**WHAT THIS TASK INVOLVES**:
Could you filter the data below down to the lines that hold the word "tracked"?
==============================
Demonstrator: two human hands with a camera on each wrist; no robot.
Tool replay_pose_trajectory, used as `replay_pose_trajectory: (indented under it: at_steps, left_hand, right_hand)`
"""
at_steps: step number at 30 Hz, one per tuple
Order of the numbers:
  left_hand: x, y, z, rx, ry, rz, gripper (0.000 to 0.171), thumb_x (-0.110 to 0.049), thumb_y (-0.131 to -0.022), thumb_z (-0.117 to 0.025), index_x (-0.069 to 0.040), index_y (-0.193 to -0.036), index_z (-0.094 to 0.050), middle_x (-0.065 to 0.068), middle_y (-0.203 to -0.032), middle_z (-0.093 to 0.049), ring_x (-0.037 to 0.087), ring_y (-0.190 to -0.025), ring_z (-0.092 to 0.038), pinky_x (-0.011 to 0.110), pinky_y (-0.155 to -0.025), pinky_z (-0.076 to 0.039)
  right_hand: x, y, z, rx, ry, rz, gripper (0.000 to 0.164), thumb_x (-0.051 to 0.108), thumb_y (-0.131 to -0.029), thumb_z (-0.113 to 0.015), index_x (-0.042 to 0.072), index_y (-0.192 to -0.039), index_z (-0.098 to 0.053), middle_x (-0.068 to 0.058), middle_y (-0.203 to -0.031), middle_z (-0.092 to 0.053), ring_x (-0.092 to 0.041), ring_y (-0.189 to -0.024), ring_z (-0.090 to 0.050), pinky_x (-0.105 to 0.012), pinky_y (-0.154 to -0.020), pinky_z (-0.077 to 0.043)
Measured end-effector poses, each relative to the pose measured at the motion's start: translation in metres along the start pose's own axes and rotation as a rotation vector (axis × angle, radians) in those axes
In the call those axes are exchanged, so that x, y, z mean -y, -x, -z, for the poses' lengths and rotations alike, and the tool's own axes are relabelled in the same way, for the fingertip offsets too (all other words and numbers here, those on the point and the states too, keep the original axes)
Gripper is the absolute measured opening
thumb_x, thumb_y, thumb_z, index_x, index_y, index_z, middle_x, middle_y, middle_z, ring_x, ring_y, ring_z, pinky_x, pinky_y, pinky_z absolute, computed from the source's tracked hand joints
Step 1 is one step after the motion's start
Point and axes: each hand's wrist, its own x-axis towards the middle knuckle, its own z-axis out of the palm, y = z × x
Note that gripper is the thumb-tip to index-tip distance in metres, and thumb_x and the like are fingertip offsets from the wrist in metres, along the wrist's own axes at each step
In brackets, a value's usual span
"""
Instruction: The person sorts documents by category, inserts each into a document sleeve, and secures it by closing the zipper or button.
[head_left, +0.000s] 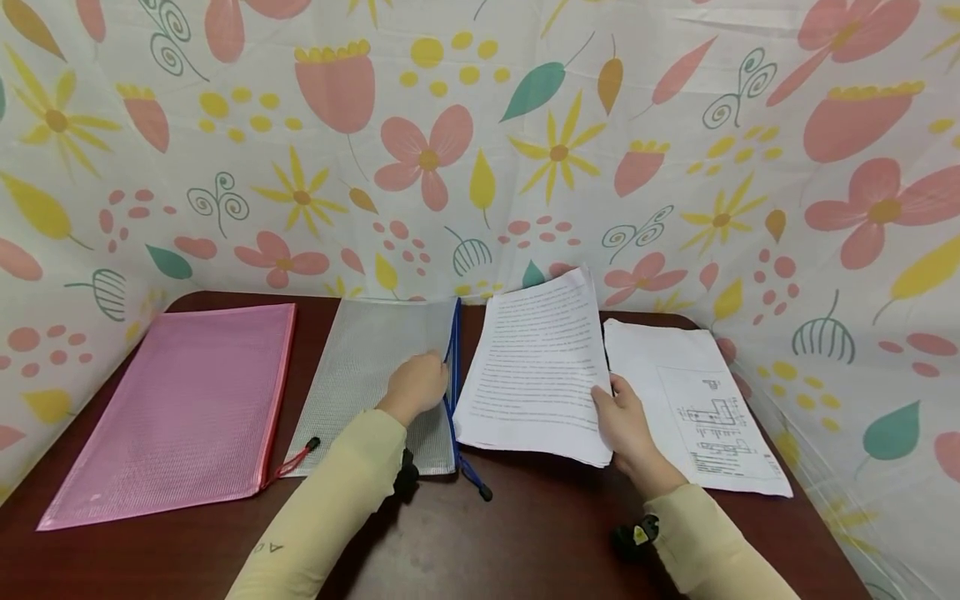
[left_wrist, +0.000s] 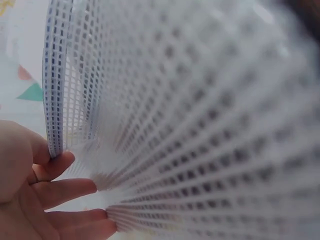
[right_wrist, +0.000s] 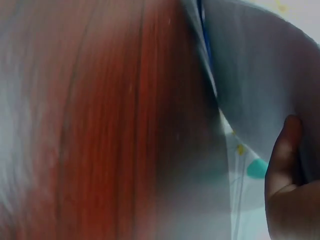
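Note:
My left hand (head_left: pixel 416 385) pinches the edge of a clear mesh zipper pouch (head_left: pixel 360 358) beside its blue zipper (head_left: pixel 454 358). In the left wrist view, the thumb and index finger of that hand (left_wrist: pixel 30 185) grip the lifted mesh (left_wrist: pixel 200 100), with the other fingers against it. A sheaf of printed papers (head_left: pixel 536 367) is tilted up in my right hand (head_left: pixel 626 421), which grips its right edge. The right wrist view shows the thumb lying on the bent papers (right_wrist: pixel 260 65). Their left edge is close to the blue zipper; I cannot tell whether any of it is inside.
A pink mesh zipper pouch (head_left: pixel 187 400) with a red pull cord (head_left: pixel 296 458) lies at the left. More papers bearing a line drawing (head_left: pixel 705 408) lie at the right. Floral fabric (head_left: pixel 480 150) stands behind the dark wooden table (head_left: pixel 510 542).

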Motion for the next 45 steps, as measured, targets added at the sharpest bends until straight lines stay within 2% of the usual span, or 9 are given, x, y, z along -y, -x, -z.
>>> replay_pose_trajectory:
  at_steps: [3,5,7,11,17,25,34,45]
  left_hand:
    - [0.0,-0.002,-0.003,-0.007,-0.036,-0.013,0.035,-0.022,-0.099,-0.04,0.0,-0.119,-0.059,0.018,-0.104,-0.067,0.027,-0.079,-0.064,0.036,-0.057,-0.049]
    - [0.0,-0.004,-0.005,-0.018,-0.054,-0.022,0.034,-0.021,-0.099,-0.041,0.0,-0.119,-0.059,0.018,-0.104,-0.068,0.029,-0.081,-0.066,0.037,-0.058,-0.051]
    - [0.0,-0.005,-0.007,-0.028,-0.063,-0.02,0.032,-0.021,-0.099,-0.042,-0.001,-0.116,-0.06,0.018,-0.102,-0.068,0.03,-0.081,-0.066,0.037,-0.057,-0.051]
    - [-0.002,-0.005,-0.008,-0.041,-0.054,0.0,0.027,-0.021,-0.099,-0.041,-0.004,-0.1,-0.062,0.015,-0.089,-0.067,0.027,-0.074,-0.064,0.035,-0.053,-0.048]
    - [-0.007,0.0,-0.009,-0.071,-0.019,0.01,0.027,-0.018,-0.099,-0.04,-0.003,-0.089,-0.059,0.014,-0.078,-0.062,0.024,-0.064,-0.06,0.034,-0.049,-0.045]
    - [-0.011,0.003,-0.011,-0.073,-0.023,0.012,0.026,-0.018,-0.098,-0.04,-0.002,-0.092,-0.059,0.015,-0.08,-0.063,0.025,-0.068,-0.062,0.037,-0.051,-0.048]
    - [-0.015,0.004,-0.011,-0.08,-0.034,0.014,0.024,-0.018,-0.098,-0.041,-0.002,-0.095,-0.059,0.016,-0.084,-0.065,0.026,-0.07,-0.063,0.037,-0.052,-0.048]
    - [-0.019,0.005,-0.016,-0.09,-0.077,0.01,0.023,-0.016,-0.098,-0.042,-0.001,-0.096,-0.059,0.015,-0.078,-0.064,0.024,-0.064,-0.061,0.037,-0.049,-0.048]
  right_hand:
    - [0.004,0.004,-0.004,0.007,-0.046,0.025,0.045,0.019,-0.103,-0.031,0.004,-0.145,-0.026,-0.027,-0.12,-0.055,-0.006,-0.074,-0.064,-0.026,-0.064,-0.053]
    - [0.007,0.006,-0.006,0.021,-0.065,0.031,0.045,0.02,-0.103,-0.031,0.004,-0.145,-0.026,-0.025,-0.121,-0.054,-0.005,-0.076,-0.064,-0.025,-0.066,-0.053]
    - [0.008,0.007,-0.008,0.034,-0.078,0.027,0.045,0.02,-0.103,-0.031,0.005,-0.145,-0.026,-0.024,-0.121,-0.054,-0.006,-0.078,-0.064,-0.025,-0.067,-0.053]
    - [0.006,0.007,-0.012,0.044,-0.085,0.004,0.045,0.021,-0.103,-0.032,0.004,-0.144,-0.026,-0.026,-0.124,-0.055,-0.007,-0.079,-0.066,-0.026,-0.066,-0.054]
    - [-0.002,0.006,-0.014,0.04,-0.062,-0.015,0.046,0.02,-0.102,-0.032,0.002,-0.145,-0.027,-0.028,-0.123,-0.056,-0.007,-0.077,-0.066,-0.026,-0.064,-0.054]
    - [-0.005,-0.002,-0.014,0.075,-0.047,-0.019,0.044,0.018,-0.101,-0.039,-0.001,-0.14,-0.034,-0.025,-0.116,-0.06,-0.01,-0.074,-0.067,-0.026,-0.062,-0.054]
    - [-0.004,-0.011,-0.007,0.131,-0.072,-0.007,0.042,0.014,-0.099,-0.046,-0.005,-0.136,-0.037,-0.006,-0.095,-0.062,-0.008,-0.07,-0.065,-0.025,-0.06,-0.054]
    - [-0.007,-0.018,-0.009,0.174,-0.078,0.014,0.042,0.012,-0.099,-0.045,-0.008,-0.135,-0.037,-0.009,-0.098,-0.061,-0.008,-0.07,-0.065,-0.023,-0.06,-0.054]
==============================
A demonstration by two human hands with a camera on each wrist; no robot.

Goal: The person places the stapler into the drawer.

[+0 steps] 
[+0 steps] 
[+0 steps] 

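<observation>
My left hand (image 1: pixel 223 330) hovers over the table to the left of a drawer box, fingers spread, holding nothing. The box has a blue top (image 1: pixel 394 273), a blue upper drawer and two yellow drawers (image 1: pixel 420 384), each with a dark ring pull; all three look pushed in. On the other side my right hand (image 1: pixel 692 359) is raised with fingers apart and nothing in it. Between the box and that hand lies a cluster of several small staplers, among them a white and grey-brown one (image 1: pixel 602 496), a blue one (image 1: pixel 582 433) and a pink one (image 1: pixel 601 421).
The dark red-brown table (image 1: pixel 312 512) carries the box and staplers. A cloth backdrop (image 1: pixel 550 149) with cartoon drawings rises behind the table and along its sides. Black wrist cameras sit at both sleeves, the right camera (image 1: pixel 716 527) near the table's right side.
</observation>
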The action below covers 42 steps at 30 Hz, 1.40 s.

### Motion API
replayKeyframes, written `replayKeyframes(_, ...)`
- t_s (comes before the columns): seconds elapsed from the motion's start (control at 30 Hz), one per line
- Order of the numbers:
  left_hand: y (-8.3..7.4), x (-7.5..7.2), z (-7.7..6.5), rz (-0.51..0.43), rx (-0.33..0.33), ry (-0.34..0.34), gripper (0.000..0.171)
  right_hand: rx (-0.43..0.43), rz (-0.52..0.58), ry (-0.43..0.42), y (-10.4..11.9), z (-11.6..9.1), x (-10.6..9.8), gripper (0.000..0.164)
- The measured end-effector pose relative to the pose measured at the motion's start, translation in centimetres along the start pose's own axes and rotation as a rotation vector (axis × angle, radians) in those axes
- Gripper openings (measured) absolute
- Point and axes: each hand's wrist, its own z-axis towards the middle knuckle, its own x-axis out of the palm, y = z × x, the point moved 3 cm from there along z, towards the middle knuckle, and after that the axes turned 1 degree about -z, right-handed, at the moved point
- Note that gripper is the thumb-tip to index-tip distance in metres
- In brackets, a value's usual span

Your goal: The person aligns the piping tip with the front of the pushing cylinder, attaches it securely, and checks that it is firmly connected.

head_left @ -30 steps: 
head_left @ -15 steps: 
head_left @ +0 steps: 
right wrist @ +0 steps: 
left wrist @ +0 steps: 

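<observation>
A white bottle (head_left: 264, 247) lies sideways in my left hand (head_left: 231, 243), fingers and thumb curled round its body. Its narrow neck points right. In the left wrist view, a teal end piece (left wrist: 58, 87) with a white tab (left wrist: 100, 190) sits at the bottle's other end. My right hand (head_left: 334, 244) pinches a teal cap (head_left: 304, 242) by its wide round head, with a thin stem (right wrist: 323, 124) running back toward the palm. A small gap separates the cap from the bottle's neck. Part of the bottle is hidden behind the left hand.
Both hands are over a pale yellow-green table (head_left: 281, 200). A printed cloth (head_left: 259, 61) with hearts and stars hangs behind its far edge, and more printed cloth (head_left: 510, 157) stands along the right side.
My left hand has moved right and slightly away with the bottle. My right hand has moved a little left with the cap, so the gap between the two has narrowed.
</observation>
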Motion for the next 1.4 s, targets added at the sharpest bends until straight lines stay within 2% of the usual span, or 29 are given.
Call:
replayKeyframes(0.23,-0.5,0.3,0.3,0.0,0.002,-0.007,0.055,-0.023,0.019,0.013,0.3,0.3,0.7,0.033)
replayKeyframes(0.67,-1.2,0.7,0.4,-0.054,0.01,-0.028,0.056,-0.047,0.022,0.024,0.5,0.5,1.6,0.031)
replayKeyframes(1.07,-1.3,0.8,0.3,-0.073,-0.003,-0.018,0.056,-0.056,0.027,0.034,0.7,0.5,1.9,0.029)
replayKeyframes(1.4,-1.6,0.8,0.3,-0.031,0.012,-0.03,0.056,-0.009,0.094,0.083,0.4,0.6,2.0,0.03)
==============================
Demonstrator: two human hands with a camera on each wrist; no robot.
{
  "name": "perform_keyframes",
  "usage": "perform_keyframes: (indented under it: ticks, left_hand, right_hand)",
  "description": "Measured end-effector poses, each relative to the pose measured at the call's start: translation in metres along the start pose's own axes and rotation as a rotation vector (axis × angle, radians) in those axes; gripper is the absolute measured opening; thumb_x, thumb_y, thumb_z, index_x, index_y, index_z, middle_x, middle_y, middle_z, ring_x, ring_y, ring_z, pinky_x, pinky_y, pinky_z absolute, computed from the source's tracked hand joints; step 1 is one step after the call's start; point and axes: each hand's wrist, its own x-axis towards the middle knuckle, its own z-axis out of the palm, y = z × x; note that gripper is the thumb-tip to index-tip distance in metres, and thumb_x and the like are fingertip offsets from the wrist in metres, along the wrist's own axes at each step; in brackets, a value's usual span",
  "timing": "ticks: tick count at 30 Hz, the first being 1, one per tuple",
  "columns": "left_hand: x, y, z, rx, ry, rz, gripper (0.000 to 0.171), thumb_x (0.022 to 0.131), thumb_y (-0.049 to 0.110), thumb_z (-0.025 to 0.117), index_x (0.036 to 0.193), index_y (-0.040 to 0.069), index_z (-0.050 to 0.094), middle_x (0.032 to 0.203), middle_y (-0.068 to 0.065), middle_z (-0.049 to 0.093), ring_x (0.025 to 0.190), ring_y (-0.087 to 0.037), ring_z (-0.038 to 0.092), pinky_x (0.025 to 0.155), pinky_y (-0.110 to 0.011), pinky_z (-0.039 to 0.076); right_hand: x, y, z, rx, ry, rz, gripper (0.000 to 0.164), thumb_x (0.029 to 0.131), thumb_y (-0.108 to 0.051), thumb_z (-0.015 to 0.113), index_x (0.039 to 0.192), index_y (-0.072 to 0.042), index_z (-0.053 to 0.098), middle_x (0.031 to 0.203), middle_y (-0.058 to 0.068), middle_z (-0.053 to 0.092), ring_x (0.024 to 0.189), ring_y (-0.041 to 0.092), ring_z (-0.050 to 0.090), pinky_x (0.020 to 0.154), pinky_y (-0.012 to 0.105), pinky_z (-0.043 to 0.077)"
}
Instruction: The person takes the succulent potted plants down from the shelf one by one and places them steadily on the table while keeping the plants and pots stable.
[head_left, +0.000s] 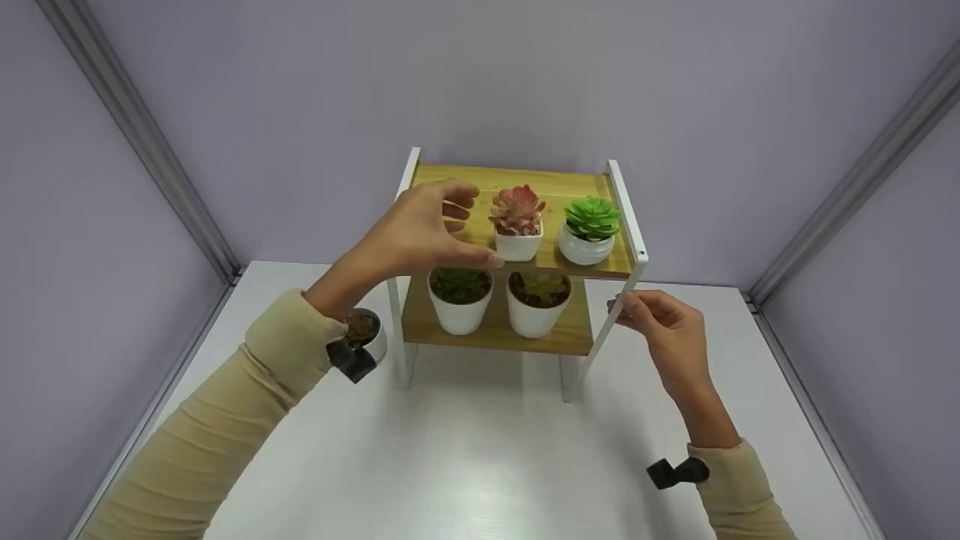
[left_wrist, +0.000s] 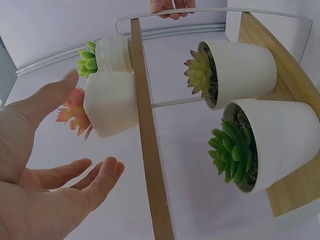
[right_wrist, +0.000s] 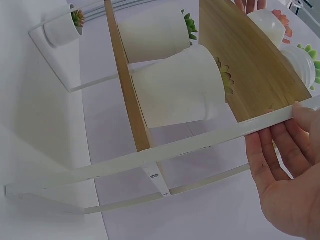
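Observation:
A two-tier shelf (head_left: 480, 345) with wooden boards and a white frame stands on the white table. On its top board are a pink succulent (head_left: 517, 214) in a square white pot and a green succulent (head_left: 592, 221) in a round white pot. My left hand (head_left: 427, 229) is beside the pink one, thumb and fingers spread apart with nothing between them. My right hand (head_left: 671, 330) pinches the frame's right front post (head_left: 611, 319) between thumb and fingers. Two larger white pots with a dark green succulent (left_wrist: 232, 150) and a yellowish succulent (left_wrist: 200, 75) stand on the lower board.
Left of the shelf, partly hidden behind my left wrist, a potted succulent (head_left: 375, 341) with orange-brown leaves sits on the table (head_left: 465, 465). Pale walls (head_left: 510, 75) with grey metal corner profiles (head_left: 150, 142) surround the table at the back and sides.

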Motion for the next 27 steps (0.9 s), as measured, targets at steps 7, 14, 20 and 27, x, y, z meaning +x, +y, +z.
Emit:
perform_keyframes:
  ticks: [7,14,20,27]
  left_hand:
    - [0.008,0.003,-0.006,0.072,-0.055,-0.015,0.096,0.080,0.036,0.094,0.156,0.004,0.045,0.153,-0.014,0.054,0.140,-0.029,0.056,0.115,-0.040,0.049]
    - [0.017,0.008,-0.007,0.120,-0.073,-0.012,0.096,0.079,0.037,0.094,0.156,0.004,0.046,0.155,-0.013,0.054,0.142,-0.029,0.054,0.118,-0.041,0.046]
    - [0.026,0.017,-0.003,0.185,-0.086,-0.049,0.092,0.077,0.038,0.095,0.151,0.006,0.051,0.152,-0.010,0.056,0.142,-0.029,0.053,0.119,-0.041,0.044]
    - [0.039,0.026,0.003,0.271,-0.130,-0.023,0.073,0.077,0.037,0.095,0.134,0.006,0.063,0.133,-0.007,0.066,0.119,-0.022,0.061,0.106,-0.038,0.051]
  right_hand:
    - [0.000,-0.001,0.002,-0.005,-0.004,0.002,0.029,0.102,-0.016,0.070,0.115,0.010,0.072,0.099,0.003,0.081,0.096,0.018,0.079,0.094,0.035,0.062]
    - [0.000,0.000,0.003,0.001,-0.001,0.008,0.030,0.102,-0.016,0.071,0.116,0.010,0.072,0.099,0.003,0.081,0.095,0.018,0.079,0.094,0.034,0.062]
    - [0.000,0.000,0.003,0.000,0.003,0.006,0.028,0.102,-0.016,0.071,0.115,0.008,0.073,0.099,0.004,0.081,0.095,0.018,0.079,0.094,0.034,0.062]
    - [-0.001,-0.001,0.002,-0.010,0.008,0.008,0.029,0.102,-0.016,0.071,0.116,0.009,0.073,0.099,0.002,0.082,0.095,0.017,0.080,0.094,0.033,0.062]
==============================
**RESPONSE BELOW**:
thumb_x, thumb_y, thumb_z, index_x, index_y, index_z, middle_x, middle_y, middle_z, ring_x, ring_y, ring_z, pinky_x, pinky_y, pinky_z absolute, computed from the source's tracked hand joints
  "description": "Measured end-effector poses, each relative to the pose measured at the call's start: translation in metres along the start pose's own axes and rotation as a rotation vector (axis × angle, radians) in those axes; gripper is the absolute measured opening; thumb_x, thumb_y, thumb_z, index_x, index_y, index_z, middle_x, middle_y, middle_z, ring_x, ring_y, ring_z, pinky_x, pinky_y, pinky_z absolute, computed from the source's tracked hand joints; step 1 is one step after the call's start; point and axes: each hand's wrist, its own x-axis towards the middle knuckle, its own z-axis out of the palm, y = z × x; note that gripper is the thumb-tip to index-tip distance in metres, and thumb_x and the like are fingertip offsets from the wrist in metres, along the wrist's own axes at each step; in brackets, a value's usual span",

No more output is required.